DataWorks on MaxCompute

更新时间:
复制 MD 格式

DataWorks allows you to easily build an offline data warehouse and analytics system based on MaxCompute. You can use the visual interface in DataWorks to configure task workflows, schedule and run tasks periodically, and manage metadata to ensure efficient and stable data production and management. This topic describes the basic process, billing details, environment preparation, and permission management for developing MaxCompute tasks in DataWorks.

Prerequisites

  • DataWorks is activated. For more information, see Activate DataWorks.

  • MaxCompute is activated. For more information, see Activate MaxCompute.

  • A DataWorks workspace is created. For more information, see Create a workspace.

Usage notes

The following table describes key topics for developing tasks.

Category

Description

Billing

When you develop MaxCompute tasks in DataWorks, fees are incurred for both DataWorks and other related services.

Environment preparation

Before you develop MaxCompute tasks in DataWorks, you must purchase the required DataWorks edition and resource groups for your business needs and associate the MaxCompute data source.

Permission management

DataWorks provides product-level and module-level permission management, and supports visual permission requests and approvals for MaxCompute data sources.

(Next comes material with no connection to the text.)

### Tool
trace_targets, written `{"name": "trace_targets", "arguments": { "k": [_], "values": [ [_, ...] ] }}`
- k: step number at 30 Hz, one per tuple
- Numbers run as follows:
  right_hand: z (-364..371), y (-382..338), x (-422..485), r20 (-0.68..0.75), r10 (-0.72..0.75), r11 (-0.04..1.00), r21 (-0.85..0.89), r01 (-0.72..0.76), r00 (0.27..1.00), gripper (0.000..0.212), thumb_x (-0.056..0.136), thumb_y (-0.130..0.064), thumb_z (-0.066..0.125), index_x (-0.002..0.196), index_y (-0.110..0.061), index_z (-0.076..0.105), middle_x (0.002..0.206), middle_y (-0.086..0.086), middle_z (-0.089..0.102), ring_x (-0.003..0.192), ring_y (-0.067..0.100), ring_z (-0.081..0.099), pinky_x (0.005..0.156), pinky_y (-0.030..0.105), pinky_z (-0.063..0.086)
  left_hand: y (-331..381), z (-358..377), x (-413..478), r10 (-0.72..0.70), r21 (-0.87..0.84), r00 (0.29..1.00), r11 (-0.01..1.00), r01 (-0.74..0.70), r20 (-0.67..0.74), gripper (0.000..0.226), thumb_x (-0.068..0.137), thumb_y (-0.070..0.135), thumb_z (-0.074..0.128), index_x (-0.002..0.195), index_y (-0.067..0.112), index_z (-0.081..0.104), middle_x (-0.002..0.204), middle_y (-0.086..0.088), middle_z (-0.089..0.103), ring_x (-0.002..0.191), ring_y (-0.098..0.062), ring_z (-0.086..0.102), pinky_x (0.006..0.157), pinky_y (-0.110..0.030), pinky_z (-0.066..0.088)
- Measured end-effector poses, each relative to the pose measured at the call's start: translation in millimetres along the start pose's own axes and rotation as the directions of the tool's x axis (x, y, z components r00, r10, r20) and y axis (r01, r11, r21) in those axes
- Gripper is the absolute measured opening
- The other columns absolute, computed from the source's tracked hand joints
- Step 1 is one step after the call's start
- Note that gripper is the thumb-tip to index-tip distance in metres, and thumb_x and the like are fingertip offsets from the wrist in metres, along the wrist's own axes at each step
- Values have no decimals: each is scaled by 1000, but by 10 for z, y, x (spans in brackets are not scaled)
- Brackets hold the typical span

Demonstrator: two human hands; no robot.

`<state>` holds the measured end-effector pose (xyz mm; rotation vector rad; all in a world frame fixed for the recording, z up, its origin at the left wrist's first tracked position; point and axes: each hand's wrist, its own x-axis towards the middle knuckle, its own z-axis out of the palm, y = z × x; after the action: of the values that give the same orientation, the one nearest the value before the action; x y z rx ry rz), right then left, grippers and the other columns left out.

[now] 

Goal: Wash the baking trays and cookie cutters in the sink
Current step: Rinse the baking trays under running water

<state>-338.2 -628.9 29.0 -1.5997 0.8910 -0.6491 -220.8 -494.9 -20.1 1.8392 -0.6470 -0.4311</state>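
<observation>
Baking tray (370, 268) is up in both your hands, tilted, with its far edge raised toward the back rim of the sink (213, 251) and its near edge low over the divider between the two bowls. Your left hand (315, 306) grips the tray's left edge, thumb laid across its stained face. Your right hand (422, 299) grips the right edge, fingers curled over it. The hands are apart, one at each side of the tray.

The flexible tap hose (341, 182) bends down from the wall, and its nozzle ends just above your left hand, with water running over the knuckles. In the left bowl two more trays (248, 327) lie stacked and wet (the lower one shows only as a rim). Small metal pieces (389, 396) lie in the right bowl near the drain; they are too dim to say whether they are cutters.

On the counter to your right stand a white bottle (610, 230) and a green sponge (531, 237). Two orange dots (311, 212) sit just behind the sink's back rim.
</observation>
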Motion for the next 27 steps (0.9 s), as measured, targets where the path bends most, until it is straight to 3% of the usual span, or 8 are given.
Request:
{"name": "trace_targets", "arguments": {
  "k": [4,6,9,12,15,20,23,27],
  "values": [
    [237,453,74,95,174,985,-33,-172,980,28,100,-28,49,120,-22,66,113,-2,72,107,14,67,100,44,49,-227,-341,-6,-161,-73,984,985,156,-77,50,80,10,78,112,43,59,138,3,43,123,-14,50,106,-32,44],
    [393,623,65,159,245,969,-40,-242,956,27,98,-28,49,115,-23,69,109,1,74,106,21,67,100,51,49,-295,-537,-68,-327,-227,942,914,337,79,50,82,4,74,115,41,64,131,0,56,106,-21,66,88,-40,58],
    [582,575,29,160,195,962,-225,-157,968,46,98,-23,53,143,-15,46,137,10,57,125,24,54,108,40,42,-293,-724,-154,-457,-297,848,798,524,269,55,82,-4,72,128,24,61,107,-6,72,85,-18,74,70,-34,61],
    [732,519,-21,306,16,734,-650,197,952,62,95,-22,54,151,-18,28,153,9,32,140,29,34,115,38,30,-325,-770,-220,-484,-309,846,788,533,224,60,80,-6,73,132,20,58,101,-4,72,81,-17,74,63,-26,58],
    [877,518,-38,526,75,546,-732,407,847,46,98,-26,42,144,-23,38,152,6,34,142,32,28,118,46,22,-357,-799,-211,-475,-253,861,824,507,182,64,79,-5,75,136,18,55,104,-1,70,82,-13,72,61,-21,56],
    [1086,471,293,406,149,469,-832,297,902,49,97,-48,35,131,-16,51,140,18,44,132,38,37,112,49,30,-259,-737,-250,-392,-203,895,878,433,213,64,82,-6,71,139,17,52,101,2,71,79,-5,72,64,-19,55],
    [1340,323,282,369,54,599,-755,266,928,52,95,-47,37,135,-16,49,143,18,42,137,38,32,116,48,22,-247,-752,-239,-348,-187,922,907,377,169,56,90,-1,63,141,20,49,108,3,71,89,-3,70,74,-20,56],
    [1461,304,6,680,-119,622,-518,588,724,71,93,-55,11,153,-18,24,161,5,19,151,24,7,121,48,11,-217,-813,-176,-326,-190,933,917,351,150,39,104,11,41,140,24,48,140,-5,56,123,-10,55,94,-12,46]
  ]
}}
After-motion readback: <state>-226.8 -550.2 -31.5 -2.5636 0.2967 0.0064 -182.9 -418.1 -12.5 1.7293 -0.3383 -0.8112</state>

Get started: Data Integration

Data Integration in DataWorks allows you to read data from and write data to MaxCompute. It supports various data synchronization scenarios, including batch synchronization, real-time synchronization, and full and incremental synchronization.

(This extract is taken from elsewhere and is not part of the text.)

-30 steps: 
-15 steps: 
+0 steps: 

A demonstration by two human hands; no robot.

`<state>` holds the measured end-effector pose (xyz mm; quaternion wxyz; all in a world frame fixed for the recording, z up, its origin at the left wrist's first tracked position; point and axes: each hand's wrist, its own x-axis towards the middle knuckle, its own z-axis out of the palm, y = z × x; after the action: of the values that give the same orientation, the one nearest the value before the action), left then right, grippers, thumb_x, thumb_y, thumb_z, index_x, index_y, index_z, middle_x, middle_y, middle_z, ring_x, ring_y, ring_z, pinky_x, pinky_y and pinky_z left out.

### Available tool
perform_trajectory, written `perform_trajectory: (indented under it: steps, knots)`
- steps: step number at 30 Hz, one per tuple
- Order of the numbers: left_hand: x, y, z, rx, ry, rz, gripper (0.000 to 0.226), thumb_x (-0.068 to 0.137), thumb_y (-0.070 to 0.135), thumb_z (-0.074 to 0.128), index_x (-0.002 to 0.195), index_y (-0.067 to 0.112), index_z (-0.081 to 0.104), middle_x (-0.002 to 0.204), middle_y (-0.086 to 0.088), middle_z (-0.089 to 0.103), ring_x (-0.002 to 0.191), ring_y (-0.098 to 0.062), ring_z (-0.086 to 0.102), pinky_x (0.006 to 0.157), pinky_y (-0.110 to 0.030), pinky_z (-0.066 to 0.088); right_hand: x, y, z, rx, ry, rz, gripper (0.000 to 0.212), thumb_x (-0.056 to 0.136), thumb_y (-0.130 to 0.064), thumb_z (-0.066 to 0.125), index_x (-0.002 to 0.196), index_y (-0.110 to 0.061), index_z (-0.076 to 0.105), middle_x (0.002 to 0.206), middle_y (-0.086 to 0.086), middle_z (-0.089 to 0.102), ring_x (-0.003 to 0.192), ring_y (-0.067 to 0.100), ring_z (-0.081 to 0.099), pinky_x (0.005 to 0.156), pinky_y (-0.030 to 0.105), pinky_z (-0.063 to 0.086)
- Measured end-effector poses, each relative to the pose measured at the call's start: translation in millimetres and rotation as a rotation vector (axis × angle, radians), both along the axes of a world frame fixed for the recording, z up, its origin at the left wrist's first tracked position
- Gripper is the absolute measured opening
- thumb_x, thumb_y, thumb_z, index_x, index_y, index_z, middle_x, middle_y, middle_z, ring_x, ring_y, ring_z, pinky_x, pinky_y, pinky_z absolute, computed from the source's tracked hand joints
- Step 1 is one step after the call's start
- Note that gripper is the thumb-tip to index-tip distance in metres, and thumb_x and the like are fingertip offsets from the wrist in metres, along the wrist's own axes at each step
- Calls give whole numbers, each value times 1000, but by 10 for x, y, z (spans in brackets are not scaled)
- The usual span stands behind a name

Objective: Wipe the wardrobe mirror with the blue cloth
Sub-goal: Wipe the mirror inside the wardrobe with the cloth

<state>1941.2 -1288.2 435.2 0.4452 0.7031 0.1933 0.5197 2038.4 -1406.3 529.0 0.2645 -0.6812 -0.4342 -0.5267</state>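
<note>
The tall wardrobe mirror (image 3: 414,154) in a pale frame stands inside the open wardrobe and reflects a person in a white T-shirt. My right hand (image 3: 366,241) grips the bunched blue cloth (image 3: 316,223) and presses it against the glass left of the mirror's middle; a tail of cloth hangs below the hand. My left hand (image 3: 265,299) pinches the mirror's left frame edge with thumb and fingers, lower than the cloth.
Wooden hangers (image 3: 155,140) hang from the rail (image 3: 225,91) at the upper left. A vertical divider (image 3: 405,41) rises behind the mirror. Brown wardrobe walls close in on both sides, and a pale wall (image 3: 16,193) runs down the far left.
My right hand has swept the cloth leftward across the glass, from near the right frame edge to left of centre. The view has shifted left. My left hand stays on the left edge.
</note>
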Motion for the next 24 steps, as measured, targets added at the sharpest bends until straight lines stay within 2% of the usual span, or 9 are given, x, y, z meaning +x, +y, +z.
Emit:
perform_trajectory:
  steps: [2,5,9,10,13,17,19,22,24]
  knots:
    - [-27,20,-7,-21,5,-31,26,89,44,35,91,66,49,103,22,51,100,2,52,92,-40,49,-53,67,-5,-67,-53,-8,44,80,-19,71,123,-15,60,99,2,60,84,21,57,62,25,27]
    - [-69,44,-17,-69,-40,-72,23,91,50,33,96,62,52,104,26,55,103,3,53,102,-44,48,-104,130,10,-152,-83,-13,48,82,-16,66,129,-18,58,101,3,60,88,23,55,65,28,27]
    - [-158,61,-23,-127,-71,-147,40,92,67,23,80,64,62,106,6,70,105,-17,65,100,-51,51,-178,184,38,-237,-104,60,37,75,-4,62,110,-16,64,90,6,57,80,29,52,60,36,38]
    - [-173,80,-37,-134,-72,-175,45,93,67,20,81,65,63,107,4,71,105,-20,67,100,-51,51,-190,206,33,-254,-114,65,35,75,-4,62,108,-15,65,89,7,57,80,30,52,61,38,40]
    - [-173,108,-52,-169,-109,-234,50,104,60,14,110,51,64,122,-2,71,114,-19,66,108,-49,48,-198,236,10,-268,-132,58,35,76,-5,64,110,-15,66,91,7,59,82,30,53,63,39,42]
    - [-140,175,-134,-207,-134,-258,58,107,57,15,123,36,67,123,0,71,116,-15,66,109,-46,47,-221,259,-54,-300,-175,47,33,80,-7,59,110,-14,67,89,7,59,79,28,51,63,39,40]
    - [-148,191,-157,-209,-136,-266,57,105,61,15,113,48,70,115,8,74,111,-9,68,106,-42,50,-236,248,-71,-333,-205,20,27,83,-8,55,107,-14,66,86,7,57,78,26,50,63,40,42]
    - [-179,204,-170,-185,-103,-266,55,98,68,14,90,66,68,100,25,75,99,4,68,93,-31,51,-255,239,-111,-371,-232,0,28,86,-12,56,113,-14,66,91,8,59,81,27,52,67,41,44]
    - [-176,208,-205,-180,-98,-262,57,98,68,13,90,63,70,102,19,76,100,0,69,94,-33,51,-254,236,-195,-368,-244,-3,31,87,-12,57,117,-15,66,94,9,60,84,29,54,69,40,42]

Get started: Data development and O&M

DataWorks provides the Data Modeling service to structure and manage large amounts of complex, disorganized data. It also provides the DataStudio feature to develop scheduling tasks. DataStudio works with Operation Center to monitor and maintain these tasks.

Get started: Data governance

DataWorks provides metadata management and data governance capabilities for MaxCompute.

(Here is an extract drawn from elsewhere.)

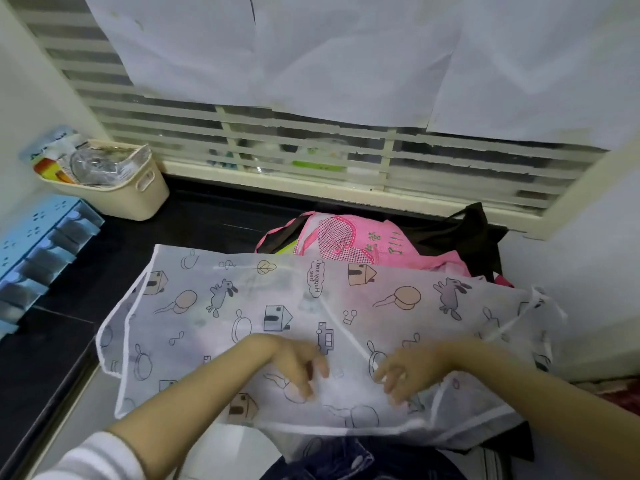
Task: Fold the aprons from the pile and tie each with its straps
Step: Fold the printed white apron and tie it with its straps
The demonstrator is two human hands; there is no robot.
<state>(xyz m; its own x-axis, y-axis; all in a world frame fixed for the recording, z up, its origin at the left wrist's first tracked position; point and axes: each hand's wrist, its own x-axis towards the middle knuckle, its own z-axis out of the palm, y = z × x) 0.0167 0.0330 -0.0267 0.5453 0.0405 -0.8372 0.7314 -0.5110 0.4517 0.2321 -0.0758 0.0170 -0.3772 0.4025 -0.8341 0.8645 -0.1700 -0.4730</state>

Get started: Data analysis and services

DataAnalysis in DataWorks provides data analysis and service sharing capabilities for MaxCompute.

Get started: Open Platform

DataWorks provides open capabilities that let you quickly integrate various application systems. This facilitates development process control, data governance, and O&M, and helps you quickly respond to business status changes from integrated systems.

Billing

DataWorks DataStudio and Operation Center let you periodically schedule MaxCompute data synchronization and data processing tasks. Using these features incurs fees for DataWorks and other related services, as described in the following sections.

1. DataWorks charges

These charges appear on your DataWorks bill. For more information about DataWorks billing, see Billable items of DataWorks.

Charge

Description

DataWorks edition fee

Before you can develop tasks, you must activate DataWorks. If you activate DataWorks Standard Edition, Professional Edition, or Enterprise Edition, you must pay the fee for the selected edition.

Scheduling resource fee

After you develop a task, it requires scheduling resources to run on a schedule. You can use a serverless resource group (recommended) or an old-version exclusive resource group and pay the corresponding fees.

Note

A serverless resource group can be used for both task scheduling and data synchronization.

Synchronization resource fee

When you run data synchronization tasks, you need data synchronization resources in addition to scheduling resources. You can use a serverless resource group (recommended) or an old-version exclusive resource group for data integration and pay the corresponding fees.

Note
  • No scheduling fees are charged for tasks that are run using the Run or Run with Parameters feature on the DataStudio page.

  • No scheduling fees are charged for tasks that fail to run or are run as dry runs.

For information about how DataWorks dispatches scheduling tasks to help you better understand the billing details, see How DataWorks dispatches scheduling tasks.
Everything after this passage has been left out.